§ Task item:
The lines from the start of the data through the line with "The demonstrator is" are to be returned verbatim; all later lines are to be omitted.

§ Information shown:
┏━━

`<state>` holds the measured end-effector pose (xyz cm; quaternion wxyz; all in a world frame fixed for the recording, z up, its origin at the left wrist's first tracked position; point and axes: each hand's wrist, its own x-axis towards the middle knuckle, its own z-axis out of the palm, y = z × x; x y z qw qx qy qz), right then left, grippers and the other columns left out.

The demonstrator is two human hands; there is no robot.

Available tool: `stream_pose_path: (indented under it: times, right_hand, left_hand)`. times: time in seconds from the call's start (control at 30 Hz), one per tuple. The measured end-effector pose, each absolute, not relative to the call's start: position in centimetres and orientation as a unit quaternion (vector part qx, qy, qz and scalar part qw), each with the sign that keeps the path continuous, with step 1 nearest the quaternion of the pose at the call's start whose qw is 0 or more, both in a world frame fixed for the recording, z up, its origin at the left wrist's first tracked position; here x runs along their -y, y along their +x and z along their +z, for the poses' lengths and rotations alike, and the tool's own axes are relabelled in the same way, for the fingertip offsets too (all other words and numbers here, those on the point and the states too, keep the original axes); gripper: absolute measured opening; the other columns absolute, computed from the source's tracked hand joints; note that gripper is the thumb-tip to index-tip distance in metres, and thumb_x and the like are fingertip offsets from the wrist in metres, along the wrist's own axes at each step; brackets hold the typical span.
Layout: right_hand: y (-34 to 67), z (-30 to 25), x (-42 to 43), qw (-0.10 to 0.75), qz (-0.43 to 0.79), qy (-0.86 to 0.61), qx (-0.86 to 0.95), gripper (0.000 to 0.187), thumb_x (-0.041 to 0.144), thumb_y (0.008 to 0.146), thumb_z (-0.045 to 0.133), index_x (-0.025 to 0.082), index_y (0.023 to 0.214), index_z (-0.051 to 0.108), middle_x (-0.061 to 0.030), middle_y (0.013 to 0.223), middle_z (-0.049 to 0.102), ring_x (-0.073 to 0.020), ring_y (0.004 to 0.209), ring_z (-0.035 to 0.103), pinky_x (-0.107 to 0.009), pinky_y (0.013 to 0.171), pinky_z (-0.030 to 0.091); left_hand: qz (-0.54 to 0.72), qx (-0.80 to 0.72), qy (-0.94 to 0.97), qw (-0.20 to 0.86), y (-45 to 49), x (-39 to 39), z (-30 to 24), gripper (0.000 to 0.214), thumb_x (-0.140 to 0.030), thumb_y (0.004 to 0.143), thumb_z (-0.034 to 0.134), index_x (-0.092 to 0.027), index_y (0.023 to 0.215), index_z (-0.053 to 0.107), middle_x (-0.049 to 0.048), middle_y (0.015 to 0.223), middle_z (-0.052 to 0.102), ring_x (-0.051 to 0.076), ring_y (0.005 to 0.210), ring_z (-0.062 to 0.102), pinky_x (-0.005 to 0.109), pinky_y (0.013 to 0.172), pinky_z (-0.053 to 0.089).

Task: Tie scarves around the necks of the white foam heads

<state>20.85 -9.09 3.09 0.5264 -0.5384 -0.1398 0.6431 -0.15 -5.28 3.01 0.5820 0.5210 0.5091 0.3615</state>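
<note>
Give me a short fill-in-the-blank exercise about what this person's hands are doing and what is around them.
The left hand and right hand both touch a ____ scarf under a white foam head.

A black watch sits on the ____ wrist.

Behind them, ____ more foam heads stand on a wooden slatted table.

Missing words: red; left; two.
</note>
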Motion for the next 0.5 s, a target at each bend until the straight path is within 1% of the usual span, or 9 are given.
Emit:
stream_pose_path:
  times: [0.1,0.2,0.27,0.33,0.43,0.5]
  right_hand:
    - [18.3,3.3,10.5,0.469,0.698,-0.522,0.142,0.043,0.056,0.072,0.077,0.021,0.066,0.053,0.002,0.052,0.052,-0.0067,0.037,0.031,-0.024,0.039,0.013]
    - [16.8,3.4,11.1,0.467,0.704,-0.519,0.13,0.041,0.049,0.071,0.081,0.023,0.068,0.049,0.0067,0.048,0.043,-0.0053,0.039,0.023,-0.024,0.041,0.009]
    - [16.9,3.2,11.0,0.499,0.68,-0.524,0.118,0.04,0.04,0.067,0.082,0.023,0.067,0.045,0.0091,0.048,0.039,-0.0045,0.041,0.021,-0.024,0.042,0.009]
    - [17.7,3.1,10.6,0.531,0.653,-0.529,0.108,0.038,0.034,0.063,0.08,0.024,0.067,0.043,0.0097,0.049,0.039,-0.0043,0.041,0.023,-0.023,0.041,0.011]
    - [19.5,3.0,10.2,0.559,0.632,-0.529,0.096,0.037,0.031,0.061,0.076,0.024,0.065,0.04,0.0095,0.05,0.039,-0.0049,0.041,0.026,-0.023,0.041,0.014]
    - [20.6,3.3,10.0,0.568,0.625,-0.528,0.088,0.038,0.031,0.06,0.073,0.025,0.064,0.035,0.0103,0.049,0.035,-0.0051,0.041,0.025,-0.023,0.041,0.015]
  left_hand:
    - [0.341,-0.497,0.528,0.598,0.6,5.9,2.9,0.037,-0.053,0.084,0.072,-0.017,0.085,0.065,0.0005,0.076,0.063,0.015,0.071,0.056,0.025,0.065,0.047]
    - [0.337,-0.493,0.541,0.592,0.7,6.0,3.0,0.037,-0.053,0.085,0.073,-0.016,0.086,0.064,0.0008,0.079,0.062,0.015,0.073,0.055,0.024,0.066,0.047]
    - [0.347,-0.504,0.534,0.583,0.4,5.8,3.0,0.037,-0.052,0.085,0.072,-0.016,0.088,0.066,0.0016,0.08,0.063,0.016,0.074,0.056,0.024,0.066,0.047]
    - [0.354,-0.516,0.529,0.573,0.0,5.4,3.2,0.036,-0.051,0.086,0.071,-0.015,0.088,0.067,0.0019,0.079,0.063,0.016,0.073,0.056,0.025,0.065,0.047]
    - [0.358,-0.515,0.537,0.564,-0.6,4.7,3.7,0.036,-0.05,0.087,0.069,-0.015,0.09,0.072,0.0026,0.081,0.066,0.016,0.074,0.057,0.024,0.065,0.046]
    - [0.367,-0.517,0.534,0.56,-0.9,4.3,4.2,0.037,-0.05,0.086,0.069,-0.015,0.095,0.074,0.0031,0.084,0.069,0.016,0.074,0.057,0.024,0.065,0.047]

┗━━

§ Problem solution:
`<state>` holds the measured end-effector pose (xyz cm; quaternion wxyz; all in a world frame fixed for the recording, z up, its origin at the left wrist's first tracked position; point and axes: each hand's wrist, its own x-axis towards the middle knuckle, its own z-axis out of the palm, y = z × x; x y z qw qx qy qz), right then left, grippers and the other columns left out.

The demonstrator is two human hands; there is no robot.

The response to the exercise is now finished.